A third criticism of attachment theory (in addition to the critical/sensitive period issue and inadequate attention to biological-based factors) is that it ignores the diversity of socializing agents and contexts that exists in an infant’s world. A culture’s value system can influence the nature of attachment. In some cultures, infants show attachments to many people. Among the Hausa (who live in Nigeria), both grandmothers and siblings provide a significant amount of care for infants (Harkness & Super, 1995). Infants in agricultural societies tend to form attachments to older siblings, who are assigned a major responsibility for younger siblings’ care. Researchers recognize the importance of competent, nurturant caregivers in an infant’s development (Grusec, 2011b; Roisman & Groh, 2011); at issue, though, is whether or not secure attachment, especially to a single caregiver, is critical (Lamb, 2010; Thompson, 2013a).

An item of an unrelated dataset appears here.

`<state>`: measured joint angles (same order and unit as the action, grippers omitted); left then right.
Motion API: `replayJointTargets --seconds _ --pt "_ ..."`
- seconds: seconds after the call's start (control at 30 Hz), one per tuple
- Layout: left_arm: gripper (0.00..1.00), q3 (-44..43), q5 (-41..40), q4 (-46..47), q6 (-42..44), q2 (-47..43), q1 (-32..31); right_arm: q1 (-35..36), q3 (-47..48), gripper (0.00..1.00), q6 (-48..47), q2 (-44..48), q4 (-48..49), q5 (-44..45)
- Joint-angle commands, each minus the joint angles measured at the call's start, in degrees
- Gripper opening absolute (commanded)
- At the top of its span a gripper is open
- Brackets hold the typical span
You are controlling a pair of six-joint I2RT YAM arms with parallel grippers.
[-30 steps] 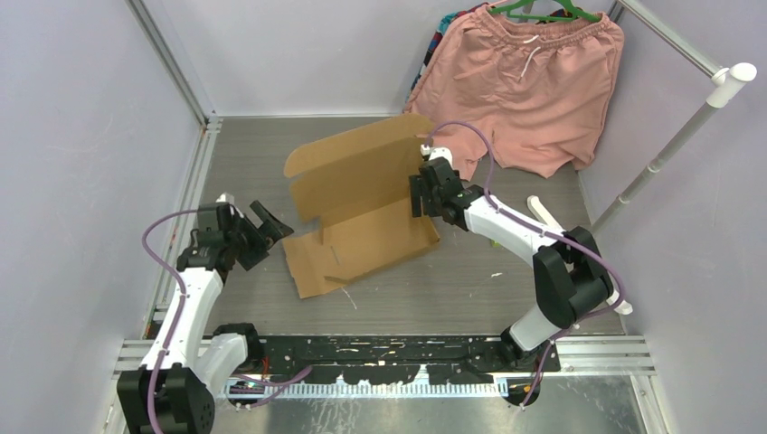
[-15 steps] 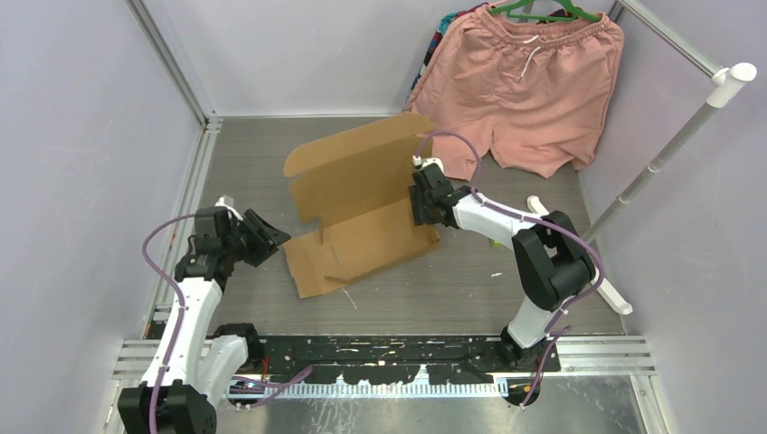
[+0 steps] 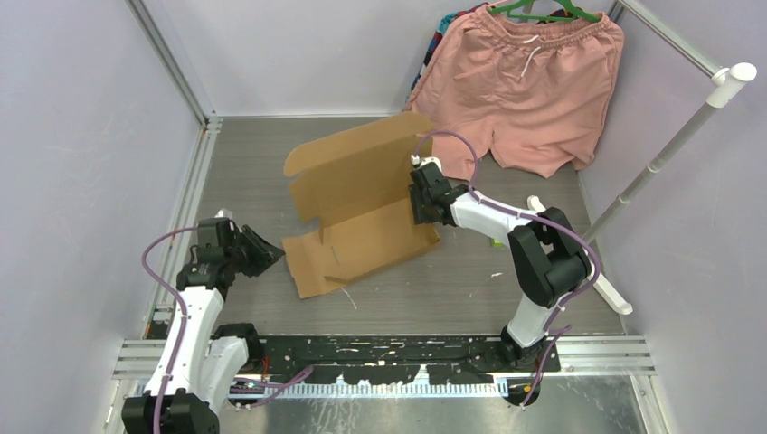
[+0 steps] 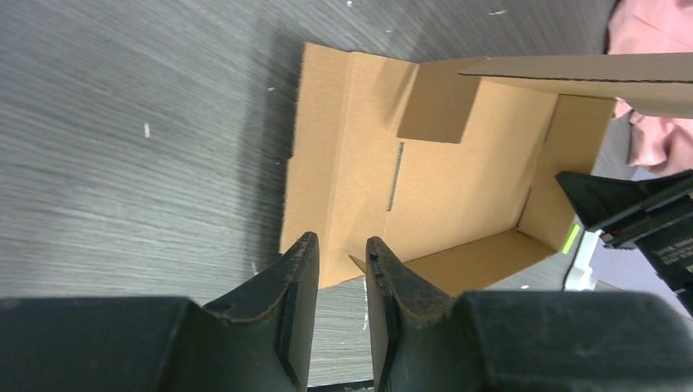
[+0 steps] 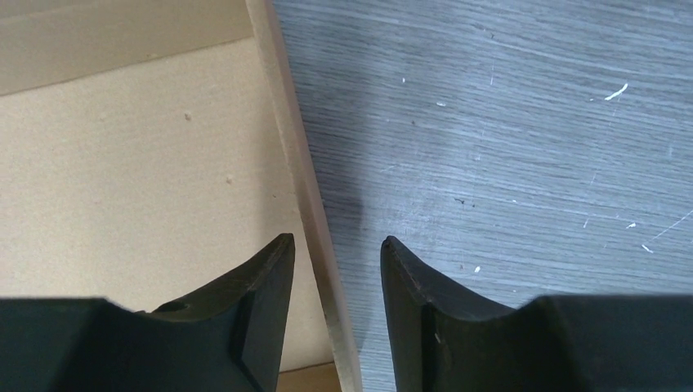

Despite such criticisms, there is ample evidence that secure attachment is important in development (Thompson, 2013a; Sroufe, Coffino, & Carlson, 2010). Is secure attachment the sole predictor of positive developmental outcomes for infants? No, and neither is any other single factor, but secure attachment in infancy is important because it reflects a positive parentinfant relationship and provides the foundation that supports healthy socioemotional development in the years that follow.